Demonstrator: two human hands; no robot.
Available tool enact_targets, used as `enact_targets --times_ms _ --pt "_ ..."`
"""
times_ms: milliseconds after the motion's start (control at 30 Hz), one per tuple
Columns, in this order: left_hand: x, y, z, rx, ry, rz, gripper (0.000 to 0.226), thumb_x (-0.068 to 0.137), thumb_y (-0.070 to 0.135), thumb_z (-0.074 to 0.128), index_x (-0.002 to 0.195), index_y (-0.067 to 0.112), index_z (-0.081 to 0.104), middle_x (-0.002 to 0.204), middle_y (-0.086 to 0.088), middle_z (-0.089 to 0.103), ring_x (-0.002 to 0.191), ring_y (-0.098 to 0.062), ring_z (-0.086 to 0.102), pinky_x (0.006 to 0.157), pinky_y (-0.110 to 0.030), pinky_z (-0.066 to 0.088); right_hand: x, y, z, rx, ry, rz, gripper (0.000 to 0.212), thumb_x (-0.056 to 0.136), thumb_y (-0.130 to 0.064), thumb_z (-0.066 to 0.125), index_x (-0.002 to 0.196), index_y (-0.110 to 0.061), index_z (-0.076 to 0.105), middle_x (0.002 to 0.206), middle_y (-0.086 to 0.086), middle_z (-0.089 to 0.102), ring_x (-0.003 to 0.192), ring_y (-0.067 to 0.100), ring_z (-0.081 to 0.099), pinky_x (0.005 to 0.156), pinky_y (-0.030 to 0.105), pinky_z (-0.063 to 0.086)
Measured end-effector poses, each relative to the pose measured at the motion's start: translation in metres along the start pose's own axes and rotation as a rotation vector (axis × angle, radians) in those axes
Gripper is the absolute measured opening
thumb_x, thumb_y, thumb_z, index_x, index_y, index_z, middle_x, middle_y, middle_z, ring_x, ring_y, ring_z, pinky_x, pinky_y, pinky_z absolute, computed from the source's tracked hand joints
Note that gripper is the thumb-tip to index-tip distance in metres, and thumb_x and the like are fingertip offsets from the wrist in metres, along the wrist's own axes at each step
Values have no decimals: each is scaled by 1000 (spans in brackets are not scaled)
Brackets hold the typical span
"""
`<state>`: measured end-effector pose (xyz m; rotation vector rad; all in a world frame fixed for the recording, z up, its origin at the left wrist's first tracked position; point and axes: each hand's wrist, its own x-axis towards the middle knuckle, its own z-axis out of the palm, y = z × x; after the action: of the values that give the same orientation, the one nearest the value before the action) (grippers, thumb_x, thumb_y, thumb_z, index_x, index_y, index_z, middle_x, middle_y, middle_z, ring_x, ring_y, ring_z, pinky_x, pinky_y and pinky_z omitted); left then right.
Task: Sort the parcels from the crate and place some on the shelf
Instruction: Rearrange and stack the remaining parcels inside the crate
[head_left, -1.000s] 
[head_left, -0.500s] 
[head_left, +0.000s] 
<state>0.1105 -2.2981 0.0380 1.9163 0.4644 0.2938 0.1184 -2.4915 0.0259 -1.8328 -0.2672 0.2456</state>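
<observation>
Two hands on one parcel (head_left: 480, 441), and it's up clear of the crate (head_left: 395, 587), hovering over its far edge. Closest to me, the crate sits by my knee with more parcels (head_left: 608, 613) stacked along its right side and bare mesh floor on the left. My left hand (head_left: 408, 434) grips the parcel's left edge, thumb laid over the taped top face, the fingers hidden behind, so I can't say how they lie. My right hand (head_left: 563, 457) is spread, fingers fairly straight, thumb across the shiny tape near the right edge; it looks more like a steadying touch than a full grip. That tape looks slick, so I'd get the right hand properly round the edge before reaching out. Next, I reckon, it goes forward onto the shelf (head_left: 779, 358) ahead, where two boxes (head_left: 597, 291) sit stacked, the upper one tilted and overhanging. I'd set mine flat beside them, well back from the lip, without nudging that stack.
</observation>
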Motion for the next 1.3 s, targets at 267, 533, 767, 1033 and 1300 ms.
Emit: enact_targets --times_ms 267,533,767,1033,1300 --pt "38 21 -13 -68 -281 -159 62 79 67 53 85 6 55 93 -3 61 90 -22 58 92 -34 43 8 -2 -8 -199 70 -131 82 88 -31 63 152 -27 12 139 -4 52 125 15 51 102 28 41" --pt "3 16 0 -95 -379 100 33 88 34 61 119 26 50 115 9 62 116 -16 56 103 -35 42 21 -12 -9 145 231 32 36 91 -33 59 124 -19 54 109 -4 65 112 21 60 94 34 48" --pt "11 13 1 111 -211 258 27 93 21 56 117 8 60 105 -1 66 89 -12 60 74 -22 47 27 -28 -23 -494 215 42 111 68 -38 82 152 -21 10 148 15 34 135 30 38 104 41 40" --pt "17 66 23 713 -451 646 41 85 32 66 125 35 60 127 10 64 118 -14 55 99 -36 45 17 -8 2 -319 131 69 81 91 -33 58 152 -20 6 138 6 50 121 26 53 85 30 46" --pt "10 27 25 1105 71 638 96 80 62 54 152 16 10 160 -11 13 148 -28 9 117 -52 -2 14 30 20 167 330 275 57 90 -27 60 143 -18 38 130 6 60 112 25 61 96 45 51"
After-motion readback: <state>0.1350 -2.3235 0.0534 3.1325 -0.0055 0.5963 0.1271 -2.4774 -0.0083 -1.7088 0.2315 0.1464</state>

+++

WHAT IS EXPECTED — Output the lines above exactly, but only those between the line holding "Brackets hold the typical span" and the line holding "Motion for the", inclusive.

REPLY —
Brackets hold the typical span
"""
`<state>`: measured end-effector pose (xyz m; rotation vector rad; all in a world frame fixed for the recording, z up, its origin at the left wrist's first tracked position; point and axes: each hand's wrist, its own x-axis towards the middle knuckle, its own z-axis out of the palm, y = z × x; after the action: of the values that give the same orientation, the one nearest the value before the action) (grippers, thumb_x, thumb_y, thumb_z, index_x, index_y, index_z, middle_x, middle_y, middle_z, ring_x, ring_y, ring_z, pinky_x, pinky_y and pinky_z omitted); left then right.
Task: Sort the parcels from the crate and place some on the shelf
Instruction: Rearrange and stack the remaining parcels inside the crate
[head_left, -1.000s] 
[head_left, -0.500s] 
[head_left, +0.000s] 
<state>0.1105 -2.2981 0.0380 1.9163 0.4644 0.2938 0.1184 -2.4915 0.0259 -1.8328 -0.2672 0.2456</state>
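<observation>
Two hands on one parcel (head_left: 480, 441), and it's up clear of the crate (head_left: 395, 587), hovering over its far edge. Closest to me, the crate sits by my knee with more parcels (head_left: 608, 613) stacked along its right side and bare mesh floor on the left. My left hand (head_left: 408, 434) grips the parcel's left edge, thumb laid over the taped top face, the fingers hidden behind, so I can't say how they lie. My right hand (head_left: 563, 457) is spread, fingers fairly straight, thumb across the shiny tape near the right edge; it looks more like a steadying touch than a full grip. That tape looks slick, so I'd get the right hand properly round the edge before reaching out. Next, I reckon, it goes forward onto the shelf (head_left: 779, 358) ahead, where two boxes (head_left: 597, 291) sit stacked, the upper one tilted and overhanging. I'd set mine flat beside them, well back from the lip, without nudging that stack.
</observation>
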Motion for the next 1.3 s, targets at 267, 533, 767, 1033 and 1300 ms.

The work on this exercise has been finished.